TASK TO CARRY OUT
Look below for the line containing "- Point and"; from there, print each line exactly up to and including the line containing "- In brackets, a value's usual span", and stop.

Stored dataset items

========

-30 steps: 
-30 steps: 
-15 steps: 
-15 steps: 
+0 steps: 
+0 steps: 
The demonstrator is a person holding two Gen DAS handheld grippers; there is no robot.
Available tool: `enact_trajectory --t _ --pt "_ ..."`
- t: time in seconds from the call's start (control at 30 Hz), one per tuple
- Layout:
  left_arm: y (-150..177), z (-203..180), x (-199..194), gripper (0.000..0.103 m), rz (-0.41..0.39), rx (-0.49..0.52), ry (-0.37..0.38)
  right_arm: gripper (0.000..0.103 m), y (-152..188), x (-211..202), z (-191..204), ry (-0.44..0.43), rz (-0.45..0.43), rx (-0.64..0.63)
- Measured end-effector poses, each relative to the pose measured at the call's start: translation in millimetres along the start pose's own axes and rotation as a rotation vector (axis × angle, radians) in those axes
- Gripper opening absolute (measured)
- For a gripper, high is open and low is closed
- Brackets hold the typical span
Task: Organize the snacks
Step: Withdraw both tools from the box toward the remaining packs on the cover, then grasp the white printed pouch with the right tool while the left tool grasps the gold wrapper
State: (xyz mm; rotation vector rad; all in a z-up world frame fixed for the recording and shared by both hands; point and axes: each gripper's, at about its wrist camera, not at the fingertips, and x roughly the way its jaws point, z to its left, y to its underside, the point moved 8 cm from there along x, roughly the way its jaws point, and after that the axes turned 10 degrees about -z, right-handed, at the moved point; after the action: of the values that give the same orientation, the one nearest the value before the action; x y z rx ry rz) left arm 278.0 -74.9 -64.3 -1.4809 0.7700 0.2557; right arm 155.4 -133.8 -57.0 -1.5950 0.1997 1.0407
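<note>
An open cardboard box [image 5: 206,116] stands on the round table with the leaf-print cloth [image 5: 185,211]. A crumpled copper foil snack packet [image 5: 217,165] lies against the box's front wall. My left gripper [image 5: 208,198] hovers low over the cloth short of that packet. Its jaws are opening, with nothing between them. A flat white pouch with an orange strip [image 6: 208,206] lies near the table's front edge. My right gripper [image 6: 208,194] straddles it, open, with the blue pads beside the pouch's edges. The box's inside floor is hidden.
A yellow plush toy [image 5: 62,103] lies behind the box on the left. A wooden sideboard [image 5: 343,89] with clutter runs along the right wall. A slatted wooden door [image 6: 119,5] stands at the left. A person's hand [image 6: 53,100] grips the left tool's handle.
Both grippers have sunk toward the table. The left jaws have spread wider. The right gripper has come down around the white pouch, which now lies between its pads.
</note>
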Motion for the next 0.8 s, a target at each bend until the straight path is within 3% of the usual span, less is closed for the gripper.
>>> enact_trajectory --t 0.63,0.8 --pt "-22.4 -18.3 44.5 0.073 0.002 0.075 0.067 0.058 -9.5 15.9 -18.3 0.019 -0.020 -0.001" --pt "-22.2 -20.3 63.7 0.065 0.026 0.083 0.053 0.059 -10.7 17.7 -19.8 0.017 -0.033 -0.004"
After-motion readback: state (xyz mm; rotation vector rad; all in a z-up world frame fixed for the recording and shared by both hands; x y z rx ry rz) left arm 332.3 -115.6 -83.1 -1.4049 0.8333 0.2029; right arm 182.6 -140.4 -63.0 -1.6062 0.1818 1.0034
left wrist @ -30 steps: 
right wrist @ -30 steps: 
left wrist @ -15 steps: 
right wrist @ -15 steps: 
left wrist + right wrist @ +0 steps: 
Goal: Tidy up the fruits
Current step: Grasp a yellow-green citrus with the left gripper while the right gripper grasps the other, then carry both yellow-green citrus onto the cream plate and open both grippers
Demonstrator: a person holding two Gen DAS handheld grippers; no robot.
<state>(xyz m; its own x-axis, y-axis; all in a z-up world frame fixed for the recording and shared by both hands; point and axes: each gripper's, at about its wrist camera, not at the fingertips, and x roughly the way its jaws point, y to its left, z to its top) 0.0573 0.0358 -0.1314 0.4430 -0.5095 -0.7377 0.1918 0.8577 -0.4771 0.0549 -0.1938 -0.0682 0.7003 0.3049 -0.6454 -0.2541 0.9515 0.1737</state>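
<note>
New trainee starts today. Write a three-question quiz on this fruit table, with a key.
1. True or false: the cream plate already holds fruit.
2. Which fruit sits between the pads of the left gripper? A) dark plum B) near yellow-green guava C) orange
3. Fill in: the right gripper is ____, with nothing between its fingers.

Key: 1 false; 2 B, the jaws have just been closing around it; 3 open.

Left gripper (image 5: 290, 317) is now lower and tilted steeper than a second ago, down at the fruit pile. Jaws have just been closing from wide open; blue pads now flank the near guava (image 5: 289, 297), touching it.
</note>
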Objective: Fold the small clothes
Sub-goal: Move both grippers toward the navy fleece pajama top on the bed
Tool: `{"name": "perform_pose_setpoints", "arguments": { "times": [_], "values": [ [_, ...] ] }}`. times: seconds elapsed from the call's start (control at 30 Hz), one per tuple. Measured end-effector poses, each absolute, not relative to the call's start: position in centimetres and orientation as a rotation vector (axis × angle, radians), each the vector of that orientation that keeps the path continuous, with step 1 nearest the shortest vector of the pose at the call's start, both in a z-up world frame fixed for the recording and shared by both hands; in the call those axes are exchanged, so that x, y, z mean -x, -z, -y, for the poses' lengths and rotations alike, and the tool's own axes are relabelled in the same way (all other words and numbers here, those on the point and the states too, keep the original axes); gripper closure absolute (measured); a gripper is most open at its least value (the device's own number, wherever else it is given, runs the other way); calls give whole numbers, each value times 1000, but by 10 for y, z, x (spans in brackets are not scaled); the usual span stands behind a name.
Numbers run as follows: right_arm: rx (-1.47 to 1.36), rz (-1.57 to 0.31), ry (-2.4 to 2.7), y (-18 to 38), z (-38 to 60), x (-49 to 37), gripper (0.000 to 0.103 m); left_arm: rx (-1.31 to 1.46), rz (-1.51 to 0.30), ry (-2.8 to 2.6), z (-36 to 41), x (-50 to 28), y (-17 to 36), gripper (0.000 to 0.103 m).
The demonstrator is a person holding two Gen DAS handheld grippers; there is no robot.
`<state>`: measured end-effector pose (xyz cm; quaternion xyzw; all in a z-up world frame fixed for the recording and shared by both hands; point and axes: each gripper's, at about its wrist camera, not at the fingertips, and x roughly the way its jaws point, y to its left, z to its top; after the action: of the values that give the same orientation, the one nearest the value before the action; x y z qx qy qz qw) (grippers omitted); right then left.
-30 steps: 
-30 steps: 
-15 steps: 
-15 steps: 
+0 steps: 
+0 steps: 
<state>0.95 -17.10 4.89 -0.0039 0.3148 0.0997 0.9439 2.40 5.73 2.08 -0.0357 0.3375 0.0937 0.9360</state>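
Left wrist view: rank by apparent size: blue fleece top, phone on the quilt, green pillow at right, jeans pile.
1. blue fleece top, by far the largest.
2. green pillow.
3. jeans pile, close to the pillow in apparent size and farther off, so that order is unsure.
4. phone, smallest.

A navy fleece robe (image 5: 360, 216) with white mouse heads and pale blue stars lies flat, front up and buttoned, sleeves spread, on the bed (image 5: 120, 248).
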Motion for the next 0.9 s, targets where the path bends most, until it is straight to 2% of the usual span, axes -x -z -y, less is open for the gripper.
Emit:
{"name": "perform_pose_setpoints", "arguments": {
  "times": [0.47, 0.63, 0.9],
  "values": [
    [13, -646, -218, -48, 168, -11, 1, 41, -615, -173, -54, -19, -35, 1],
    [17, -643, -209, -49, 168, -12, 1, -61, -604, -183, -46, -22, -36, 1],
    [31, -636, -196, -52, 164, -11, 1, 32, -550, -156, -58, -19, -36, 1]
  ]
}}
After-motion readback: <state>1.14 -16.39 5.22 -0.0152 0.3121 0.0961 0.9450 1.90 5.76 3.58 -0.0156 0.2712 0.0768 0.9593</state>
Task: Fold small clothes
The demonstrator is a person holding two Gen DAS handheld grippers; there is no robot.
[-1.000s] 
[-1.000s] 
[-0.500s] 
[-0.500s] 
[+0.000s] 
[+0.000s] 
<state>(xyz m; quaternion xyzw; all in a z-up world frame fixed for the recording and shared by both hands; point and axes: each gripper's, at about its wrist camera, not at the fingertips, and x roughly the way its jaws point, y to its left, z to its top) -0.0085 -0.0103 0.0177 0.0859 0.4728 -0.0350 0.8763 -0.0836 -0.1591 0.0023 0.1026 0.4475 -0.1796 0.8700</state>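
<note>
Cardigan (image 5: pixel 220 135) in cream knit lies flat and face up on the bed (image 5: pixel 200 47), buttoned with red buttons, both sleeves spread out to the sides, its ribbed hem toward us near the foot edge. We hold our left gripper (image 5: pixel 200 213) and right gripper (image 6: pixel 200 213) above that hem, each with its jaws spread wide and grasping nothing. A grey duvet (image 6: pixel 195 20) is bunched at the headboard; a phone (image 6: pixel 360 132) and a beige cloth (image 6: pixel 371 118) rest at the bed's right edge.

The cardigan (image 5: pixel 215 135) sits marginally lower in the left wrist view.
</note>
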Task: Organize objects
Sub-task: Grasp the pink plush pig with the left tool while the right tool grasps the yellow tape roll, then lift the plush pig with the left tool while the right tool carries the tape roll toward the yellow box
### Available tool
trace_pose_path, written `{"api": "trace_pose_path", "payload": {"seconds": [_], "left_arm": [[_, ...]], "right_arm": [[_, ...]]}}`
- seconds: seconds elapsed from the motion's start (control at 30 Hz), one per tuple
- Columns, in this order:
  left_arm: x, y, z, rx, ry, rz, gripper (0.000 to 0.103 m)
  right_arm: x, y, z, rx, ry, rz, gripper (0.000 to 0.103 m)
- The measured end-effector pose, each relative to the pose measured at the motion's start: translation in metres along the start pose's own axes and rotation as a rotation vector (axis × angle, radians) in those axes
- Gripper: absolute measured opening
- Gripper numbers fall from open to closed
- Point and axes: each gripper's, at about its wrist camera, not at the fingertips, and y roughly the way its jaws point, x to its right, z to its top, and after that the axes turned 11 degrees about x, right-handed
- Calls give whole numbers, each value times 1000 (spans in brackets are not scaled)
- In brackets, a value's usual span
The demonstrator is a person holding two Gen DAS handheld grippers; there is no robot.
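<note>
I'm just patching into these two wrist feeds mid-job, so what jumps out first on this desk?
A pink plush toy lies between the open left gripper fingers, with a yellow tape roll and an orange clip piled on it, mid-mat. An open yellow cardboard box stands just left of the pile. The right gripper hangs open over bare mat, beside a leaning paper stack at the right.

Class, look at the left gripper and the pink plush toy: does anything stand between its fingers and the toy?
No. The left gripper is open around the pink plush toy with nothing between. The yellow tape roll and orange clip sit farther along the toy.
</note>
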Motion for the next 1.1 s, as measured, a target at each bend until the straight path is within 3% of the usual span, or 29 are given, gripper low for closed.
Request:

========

EXERCISE OUTPUT
- Point and axes: each gripper's, at about its wrist camera, not at the fingertips, and y roughly the way its jaws point, x to its right, z to its top, and after that the axes turned 11 degrees about x, right-handed
- Calls give whole numbers, each value times 1000 (spans in brackets are not scaled)
- In brackets, a value's usual span

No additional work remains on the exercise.